Critique : Au bonheur des dames

Nicolas Thys | 21 mars 2008
Nicolas Thys | 21 mars 2008

Au Bonheur des dames de Julien Duvivier, réalisé en 1930, débute sur séquence qui oscille résolument entre futurisme et constructiviste. L'arrivée de la jeune orpheline dans Paris, ville moderne en perpétuel essor, est marquée par la grandeur de ses constructions et une certaine magnificence des constructions métalliques le tout poussé par un inéluctable mouvement vers l'avant. Les gens sont figurés par leurs pieds, méconnaissables et abstraient dans une foule immense qui les condamne à n'être plus qu'un mouvement rectiligne, une force physique entrainée par une masse où l'individu n'a plus sa place.

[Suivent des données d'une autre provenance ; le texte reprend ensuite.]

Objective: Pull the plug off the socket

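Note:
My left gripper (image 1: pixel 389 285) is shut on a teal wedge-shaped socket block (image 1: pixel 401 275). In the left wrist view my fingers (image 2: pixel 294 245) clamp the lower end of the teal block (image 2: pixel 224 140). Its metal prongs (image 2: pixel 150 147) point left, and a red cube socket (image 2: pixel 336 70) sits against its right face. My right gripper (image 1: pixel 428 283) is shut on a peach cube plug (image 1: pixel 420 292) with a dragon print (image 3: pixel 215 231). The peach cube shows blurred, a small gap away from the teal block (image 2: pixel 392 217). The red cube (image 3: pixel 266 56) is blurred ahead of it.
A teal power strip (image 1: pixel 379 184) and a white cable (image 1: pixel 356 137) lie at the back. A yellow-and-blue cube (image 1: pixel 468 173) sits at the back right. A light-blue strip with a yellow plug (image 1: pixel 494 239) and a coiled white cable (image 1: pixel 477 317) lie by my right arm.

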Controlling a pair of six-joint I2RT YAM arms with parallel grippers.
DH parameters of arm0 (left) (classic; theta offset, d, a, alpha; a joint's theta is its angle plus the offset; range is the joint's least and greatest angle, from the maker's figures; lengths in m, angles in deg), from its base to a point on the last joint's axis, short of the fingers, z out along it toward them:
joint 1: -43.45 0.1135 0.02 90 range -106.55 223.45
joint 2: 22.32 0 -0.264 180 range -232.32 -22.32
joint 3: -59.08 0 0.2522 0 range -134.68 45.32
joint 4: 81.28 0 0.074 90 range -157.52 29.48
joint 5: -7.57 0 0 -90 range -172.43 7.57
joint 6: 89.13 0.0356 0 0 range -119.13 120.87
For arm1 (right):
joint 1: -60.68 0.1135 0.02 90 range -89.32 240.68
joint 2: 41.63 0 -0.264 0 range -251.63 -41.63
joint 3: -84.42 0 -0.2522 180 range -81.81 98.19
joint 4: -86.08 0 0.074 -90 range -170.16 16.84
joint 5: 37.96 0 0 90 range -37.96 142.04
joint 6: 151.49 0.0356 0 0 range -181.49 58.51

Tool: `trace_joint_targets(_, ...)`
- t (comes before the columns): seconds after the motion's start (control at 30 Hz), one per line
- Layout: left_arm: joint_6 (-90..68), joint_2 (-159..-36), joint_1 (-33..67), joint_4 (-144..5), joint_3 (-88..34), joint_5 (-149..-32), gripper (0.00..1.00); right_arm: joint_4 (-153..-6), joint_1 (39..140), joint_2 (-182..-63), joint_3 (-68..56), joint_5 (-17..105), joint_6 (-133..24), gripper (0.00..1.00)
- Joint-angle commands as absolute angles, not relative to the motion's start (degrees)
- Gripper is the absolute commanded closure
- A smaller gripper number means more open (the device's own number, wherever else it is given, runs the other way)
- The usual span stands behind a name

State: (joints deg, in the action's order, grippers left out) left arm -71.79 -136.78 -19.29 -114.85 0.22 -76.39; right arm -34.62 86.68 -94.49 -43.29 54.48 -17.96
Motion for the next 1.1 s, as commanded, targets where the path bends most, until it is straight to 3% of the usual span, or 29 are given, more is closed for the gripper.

Le ton est donné : le progrès, malgré sa splendeur apparente ôte aux gens toute humanité et tend à les rendre semblable, à les uniformiser et tel sera le but du grand magasin au cœur du film.

 

D'ailleurs tout ira dans cette direction, opposant sans cesse le vétuste au neuf : le Vieil Elbeuf, petite boutique délabrée qui porte bien son nom, aux façades lumineuses du grand magasin, l'âge avancé du patron de la boutique à la jeunesse du directeur du monstre urbain, voire dépravation et tentation de la nouveauté face à la simplicité des ainés qui ne demandent qu'à travailler et vivre dignement. Le mal est fait et conduira fatalement au coup de folie final. C'est la fin d'une époque dont on tente d'effacer jusqu'au moindre souvenir car, et c'est là la morale assez discutable assénée brutalement à la dernière minute après une heure trente à tenter de montrer le contraire, il est inutile de résister au mouvement général sinon à être emporté : le progrès gagnera d'une manière ou d'une autre et il faut l'accepter.

 

Le cinéaste n'a d'ailleurs pas cherché à situer l'ouvrage de Zola, publié en 1883, dans son contexte originel mais l'ancre au contraire à l'époque où il tourne le film. L'histoire d'amour, assez fade malgré quelques séquences ingénieuses, ne devient alors qu'un prétexte pour montrer les mutations urbaines et sociales engendrées par l'édification d'un nouveau type de bâtiment commercial. Les mouvements de foule, l'intérieur des galeries Lafayette côté client ou employé, l'entreprise de démolition et de reconstruction rappelle à la fois la grandeur de l'entreprise Haussmannienne du 19eme siècle et la mutation du nouveau Paris des années folles dont Duvivier se fait le témoin critique.